> [TASK STATEMENT] Beginning with the line that has "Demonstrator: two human" and ending with the line that has "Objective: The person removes", retype the entries below exactly, except for the pictures.

> [RECORDS PROVIDED]
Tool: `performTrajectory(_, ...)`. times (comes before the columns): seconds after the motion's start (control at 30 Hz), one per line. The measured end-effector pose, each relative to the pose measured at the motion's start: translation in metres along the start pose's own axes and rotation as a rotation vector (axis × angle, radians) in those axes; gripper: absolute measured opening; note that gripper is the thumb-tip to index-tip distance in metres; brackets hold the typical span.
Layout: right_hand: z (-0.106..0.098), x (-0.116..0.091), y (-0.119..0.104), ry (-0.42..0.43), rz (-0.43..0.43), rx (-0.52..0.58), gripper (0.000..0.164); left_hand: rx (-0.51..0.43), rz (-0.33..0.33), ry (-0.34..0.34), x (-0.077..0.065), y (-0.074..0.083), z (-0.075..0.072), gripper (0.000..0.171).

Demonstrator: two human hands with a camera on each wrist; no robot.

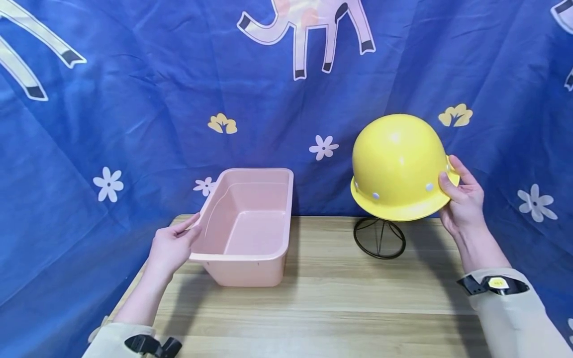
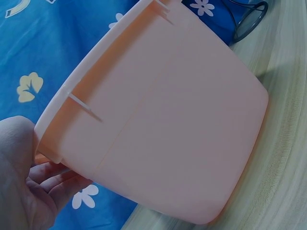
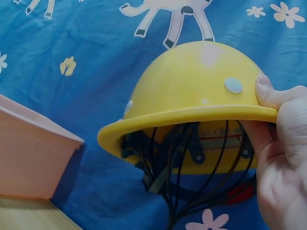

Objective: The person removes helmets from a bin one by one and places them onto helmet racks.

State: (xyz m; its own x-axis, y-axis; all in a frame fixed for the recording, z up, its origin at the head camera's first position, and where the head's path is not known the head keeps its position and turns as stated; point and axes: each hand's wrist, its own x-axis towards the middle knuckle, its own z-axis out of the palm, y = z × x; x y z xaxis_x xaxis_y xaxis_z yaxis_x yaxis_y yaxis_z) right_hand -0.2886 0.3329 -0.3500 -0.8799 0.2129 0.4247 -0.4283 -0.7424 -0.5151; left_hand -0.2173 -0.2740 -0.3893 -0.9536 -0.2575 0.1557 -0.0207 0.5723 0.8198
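Note:
A yellow hard hat [image 1: 396, 161] sits over a black wire stand [image 1: 378, 256] on the right part of the table. My right hand [image 1: 465, 201] grips its brim at the right side, thumb on top and fingers underneath. The right wrist view shows the stand's thin wires [image 3: 173, 208] rising into the shell, beside dark inner straps [image 3: 168, 175]. To the left stands a pink plastic basin [image 1: 257, 233] with nothing inside. My left hand [image 1: 172, 247] pinches its left rim, with fingers below the lip in the left wrist view.
Both basin and stand are on a light wood-grain table [image 1: 331, 303]. Behind them and along both sides hangs a blue cloth [image 1: 156, 124] printed with flowers and animal figures. Bare tabletop lies between the basin and the stand.

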Motion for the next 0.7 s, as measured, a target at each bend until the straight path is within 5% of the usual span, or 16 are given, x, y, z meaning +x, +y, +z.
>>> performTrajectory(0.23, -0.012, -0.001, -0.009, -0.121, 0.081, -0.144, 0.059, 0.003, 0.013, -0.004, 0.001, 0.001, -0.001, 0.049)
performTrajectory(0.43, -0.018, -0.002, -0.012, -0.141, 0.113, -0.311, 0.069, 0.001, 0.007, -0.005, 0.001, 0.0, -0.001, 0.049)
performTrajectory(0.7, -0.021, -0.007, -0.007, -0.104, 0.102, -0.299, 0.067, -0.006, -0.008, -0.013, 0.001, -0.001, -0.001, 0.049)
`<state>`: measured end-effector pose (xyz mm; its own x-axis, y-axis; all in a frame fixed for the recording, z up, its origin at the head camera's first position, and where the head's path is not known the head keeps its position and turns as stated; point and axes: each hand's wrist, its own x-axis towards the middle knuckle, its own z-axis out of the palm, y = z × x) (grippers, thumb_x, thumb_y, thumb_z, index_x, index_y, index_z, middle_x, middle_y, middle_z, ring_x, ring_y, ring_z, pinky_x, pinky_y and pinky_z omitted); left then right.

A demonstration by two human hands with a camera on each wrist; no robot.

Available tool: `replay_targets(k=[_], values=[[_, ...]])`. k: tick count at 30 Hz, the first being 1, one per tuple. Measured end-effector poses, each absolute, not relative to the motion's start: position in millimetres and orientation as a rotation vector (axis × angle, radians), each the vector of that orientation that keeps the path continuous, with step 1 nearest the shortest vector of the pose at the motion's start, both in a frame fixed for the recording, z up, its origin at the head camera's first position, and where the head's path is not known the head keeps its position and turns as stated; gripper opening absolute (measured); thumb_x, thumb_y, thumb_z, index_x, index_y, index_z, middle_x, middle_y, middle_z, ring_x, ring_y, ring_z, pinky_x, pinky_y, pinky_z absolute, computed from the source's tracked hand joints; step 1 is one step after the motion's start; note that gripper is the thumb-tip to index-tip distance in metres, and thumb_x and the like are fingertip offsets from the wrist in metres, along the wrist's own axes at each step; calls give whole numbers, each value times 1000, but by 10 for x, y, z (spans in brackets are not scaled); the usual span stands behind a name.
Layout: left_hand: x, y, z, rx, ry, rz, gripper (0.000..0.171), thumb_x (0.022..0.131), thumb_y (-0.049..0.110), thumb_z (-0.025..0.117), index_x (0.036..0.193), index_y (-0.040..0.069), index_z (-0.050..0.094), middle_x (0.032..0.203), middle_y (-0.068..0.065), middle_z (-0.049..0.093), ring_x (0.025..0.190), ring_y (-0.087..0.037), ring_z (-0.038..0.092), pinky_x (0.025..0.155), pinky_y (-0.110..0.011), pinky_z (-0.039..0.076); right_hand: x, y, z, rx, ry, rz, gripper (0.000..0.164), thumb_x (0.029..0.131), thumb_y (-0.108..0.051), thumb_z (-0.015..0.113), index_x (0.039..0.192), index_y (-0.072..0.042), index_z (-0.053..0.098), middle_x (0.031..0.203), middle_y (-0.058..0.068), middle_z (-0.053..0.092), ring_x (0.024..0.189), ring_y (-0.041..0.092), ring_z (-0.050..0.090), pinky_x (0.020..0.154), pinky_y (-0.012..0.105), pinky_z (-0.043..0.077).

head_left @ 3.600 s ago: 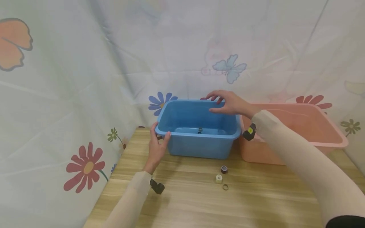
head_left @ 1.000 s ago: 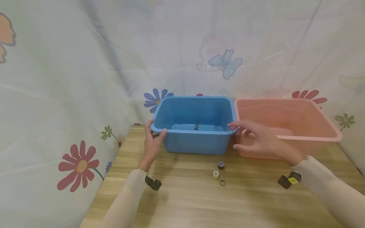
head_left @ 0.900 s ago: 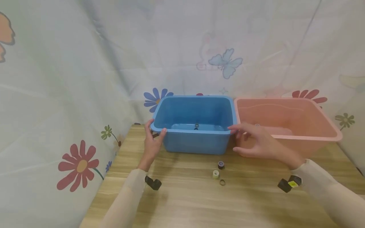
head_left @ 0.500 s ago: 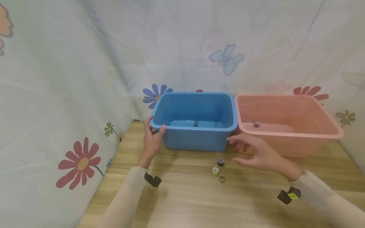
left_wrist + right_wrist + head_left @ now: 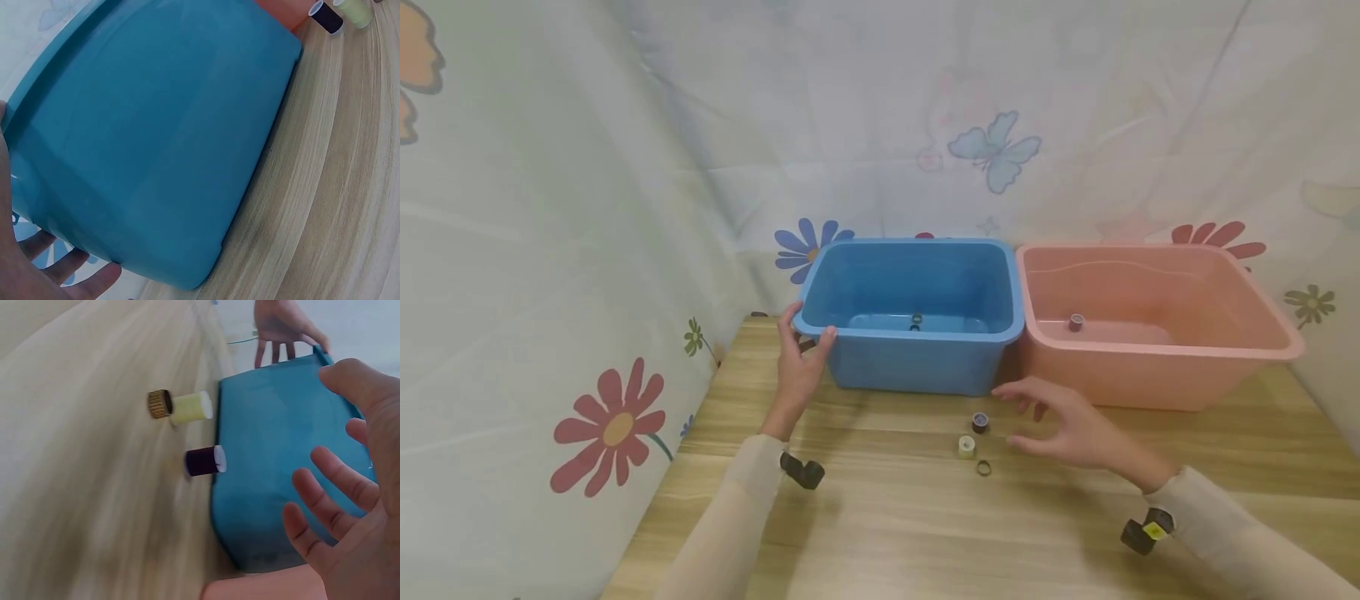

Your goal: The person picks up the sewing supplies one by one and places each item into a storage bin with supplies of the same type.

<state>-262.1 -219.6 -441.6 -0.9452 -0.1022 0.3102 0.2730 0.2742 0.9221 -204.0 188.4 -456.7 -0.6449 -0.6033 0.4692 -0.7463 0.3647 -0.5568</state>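
In the head view my left hand (image 5: 799, 371) grips the near left corner of a blue tub (image 5: 917, 362), thumb at the front rim and fingers along the side. My right hand (image 5: 1063, 425) hovers with spread fingers and nothing in it, just right of three small items on the table. These are a dark thread spool (image 5: 980, 422), a pale yellow thread spool (image 5: 966, 447) and a small ring (image 5: 984, 468). The right wrist view shows the ring as a dimpled, brass-coloured band (image 5: 159, 404), like an open thimble, beside the yellow spool (image 5: 192, 407).
A pink tub (image 5: 1165, 354) stands against the right of the blue one, with a spool (image 5: 1077, 322) on its floor. Two small ring-like things (image 5: 916, 319) lie inside the blue tub. Behind the wooden table (image 5: 880, 533) hangs a patterned curtain (image 5: 865, 125).
My right hand has moved from over the blue tub to the pink tub's front, then down towards the small items. A spool now shows in the pink tub. My left hand stays put.
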Motion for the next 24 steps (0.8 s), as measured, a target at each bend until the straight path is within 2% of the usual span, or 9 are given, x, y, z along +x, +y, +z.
replay_targets(k=[3, 7, 11, 18, 24], values=[[-2574, -2175, -4354, -155, -2255, -1718, 72, 102, 23, 63, 158, 8, 20, 161, -26, 31, 138, -43, 43, 105, -58, 42, -2042, 1888, -4672, 1198, -2483, 1150, 62, 77, -14, 90, 133, -20, 63, 120, -6, 66, 94, 12, 62, 73, 34, 56], [-2653, -2207, -4477, -138, -2249, -1730, 73, 101, 27, 64, 159, 17, 21, 162, -21, 31, 136, -41, 44, 104, -57, 42, -2034, 1895, -4802, 1171, -2564, 1179, 59, 80, -21, 90, 132, -21, 63, 120, -4, 62, 97, 12, 59, 77, 36, 56], [-2738, -2254, -4603, -123, -2247, -1707, 72, 101, 36, 65, 158, 27, 22, 162, -13, 33, 135, -37, 46, 104, -56, 43, -2030, 1882, -4899, 1152, -2608, 1183, 57, 79, -26, 91, 130, -21, 65, 121, 2, 57, 100, 22, 57, 81, 39, 53], [-2757, -2279, -4653, -130, -2238, -1685, 71, 99, 43, 66, 156, 31, 25, 159, -12, 37, 130, -37, 50, 101, -55, 46, -2026, 1814, -5020, 1102, -2691, 1138, 58, 76, -31, 92, 128, -20, 69, 125, -2, 51, 114, 18, 45, 90, 42, 44], [-2770, -2277, -4668, -129, -2240, -1694, 71, 99, 44, 66, 156, 33, 25, 161, -12, 36, 130, -33, 50, 100, -53, 47, -2021, 1761, -5122, 1082, -2761, 1138, 55, 75, -30, 93, 124, -23, 70, 132, 9, 51, 122, 26, 41, 95, 52, 41]])
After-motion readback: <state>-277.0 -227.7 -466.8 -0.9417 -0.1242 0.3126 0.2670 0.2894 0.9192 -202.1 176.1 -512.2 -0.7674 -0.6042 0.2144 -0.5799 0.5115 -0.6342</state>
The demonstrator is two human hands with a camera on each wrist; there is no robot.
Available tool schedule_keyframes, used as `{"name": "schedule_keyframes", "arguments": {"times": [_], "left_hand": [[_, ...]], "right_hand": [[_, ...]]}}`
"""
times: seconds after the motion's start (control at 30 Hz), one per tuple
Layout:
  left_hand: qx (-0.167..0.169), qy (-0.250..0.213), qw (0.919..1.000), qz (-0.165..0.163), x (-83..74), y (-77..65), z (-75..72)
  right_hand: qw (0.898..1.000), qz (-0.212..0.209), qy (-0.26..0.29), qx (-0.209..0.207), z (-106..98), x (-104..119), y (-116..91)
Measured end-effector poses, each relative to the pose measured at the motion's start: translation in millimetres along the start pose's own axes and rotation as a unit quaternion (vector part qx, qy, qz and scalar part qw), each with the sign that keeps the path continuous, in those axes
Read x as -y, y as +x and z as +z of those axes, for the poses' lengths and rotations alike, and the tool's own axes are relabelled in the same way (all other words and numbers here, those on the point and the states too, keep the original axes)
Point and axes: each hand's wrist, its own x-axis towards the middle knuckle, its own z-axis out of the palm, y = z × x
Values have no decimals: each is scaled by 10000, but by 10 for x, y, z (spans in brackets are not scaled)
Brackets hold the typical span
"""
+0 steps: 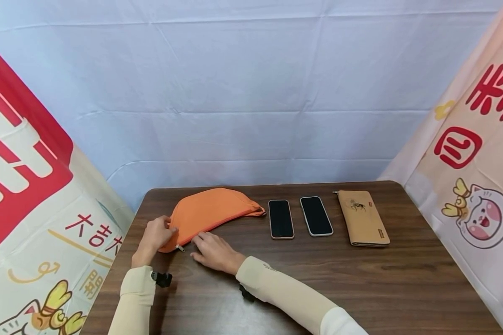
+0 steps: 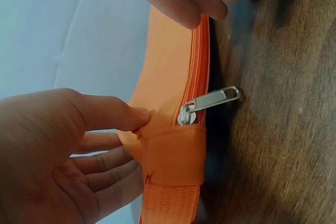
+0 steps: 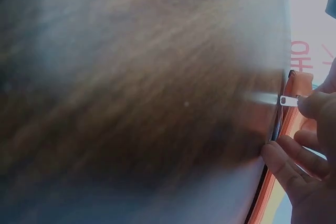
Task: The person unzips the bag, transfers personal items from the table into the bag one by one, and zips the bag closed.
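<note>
Nearest, at bottom edge: two cream sleeves (image 1: 291,291), each with a black wrist camera (image 1: 162,279), over a dark wood-grain table (image 1: 381,288). Left hand (image 1: 152,239), left of centre, pinches the end of an orange waist bag (image 1: 209,209); left wrist view shows the thumb on the near face, other fingers behind. Right hand (image 1: 217,253), lower centre, holds nothing; fingers loosely bent and a little apart, tips at the bag's zipped edge. Contact there: cannot tell from the head view. Metal zip pull (image 2: 215,98) sticks out beside left thumb, webbing strap (image 2: 170,203) below it in that view.

Bag lies left of centre, curved side toward top of frame. Right of it, in a row: pink-rimmed smartphone (image 1: 281,218), white-rimmed smartphone (image 1: 316,215), both screens dark; then tan zip wallet (image 1: 364,221) with dark print.

Farthest: creased pale cloth (image 1: 251,93) across the top, printed drapes (image 1: 423,186) either side.
</note>
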Motion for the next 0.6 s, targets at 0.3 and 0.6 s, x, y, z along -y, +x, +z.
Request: {"name": "schedule_keyframes", "arguments": {"times": [0.3,0.6], "left_hand": [[97,-176,9998,-41,-3,-22,1],[201,-376,9989,-169,-21,-29,1]], "right_hand": [[9995,2,-147,-287,54,26,28],[9990,-25,-253,-357,82,45,65]]}}
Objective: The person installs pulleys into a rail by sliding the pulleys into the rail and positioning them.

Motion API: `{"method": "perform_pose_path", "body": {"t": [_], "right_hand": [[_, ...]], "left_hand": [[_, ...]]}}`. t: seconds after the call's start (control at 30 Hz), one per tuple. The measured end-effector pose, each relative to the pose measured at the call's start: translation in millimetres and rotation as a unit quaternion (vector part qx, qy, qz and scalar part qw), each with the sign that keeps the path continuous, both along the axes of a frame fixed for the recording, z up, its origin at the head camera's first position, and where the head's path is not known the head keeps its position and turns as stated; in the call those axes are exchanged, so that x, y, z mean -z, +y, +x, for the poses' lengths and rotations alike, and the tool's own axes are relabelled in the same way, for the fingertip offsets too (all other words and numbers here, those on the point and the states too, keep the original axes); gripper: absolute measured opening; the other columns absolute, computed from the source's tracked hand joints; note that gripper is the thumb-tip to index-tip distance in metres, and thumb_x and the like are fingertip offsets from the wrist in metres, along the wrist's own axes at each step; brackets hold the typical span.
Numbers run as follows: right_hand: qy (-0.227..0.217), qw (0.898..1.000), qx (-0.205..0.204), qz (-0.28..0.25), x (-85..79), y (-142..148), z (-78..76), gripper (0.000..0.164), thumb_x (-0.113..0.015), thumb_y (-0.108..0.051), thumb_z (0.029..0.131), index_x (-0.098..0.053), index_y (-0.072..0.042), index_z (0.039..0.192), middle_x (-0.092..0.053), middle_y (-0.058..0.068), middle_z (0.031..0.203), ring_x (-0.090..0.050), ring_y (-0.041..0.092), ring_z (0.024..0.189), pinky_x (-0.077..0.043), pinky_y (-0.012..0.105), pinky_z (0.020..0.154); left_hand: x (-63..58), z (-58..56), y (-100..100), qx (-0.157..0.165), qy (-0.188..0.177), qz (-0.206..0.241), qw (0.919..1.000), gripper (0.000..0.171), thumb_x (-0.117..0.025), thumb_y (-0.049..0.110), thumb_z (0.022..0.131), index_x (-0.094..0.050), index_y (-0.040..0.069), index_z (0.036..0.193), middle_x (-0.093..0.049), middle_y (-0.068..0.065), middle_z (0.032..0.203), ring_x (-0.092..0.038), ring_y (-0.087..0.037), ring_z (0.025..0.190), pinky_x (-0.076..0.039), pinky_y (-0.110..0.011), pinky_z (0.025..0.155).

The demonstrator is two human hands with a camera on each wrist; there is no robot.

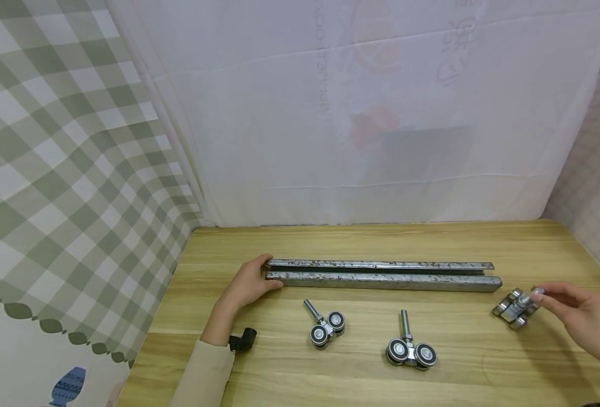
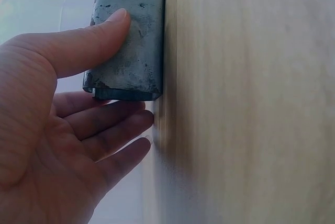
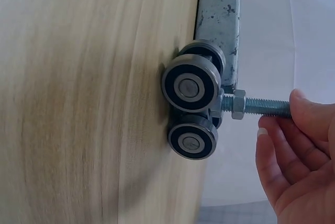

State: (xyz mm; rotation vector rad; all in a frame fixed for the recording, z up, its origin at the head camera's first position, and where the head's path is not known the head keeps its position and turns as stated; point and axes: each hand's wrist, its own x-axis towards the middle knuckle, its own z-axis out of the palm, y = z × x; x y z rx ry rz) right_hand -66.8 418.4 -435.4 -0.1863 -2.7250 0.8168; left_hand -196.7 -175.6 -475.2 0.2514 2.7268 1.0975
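Note:
A speckled grey metal channel rail (image 1: 381, 280), its slot facing up, lies across the table. My left hand (image 1: 249, 282) grips its left end. In the left wrist view the thumb (image 2: 99, 43) presses the rail's side, while the fingers reach around behind its end. My right hand (image 1: 585, 314) pinches the threaded bolt of a roller trolley (image 1: 514, 308) just off the rail's right end. In the right wrist view that trolley's wheels (image 3: 189, 87) stand by the table surface with the bolt (image 3: 261, 107) pointing up, its tip between thumb and fingers.
Two more roller trolleys lie in front of the rail, one (image 1: 325, 328) at centre left and one (image 1: 411, 350) at centre. A white cloth (image 1: 279, 141) hangs behind the wooden table (image 1: 330, 390); a checked curtain (image 1: 76, 169) hangs at left.

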Motion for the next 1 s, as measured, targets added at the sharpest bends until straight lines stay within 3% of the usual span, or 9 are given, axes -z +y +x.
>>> {"method": "perform_pose_path", "body": {"t": [0.03,0.13,0.23,0.33,0.47,0.9,1.0], "right_hand": [[-0.005,1.0,0.005,-0.001,-0.5,1,-1.3,0.031,-0.08,-0.008,0.094,-0.07,0.017,0.108,-0.073,0.031,0.09,-0.037,-0.027,0.074,-0.037,0.005,0.053],[-0.02,1.0,0.015,-0.004,-0.4,3,-4.0,0.034,-0.078,-0.013,0.097,-0.069,0.016,0.112,-0.076,0.021,0.088,-0.036,-0.028,0.075,-0.037,0.006,0.053],[-0.012,1.0,0.013,-0.009,0.8,6,-6.1,0.033,-0.078,-0.013,0.097,-0.07,0.015,0.112,-0.074,-0.005,0.08,-0.037,-0.029,0.076,-0.038,0.005,0.054],[-0.002,1.0,0.009,-0.016,1.5,9,-7.6,0.033,-0.078,-0.013,0.096,-0.07,0.015,0.112,-0.063,-0.03,0.079,-0.038,-0.03,0.076,-0.037,0.005,0.054],[0.008,1.0,0.011,-0.023,2.1,11,-9.7,0.035,-0.078,-0.014,0.097,-0.069,0.016,0.112,-0.05,-0.047,0.081,-0.038,-0.031,0.076,-0.036,0.005,0.055],[-0.008,1.0,0.01,-0.006,-0.3,21,-19.5,0.036,-0.076,-0.019,0.099,-0.069,0.012,0.115,-0.056,-0.041,0.082,-0.033,-0.032,0.08,-0.034,0.014,0.057],[-0.019,1.0,0.022,-0.006,-0.4,23,-22.2,0.039,-0.074,-0.023,0.101,-0.069,0.012,0.117,-0.069,-0.024,0.081,-0.032,-0.029,0.082,-0.032,0.017,0.06]], "left_hand": [[-0.1,-0.2,0,0.0,0.001,0.0,1.0,0.078,-0.087,0.027,0.089,-0.05,0.004,0.154,-0.06,-0.017,0.146,-0.058,-0.034,0.132,-0.05,-0.053,0.107],[0.3,-0.2,0,0.001,0.002,-0.002,1.0,0.078,-0.087,0.027,0.089,-0.05,0.004,0.154,-0.06,-0.017,0.145,-0.059,-0.034,0.131,-0.051,-0.053,0.106],[0.5,-0.3,0,0.001,0.003,-0.003,1.0,0.078,-0.087,0.027,0.089,-0.05,0.004,0.154,-0.06,-0.017,0.145,-0.059,-0.034,0.131,-0.051,-0.053,0.106],[0.4,-0.3,0,0.001,0.003,-0.003,1.0,0.078,-0.088,0.027,0.089,-0.05,0.004,0.154,-0.06,-0.017,0.145,-0.059,-0.034,0.131,-0.051,-0.053,0.106],[0.1,-0.4,0,0.001,0.003,-0.003,1.0,0.079,-0.087,0.027,0.089,-0.05,0.003,0.154,-0.061,-0.018,0.144,-0.059,-0.034,0.131,-0.051,-0.053,0.107],[0.8,-0.8,0,-0.001,0.004,-0.001,1.0,0.079,-0.087,0.025,0.089,-0.05,0.001,0.154,-0.061,-0.019,0.144,-0.06,-0.034,0.131,-0.051,-0.053,0.106],[0.7,-0.4,0,0.0,0.003,-0.001,1.0,0.079,-0.087,0.025,0.089,-0.049,0.001,0.154,-0.06,-0.02,0.145,-0.059,-0.035,0.132,-0.051,-0.053,0.107]]}}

> [EXERCISE SOLUTION]
Demonstrator: two human hands with a camera on each wrist; no robot.


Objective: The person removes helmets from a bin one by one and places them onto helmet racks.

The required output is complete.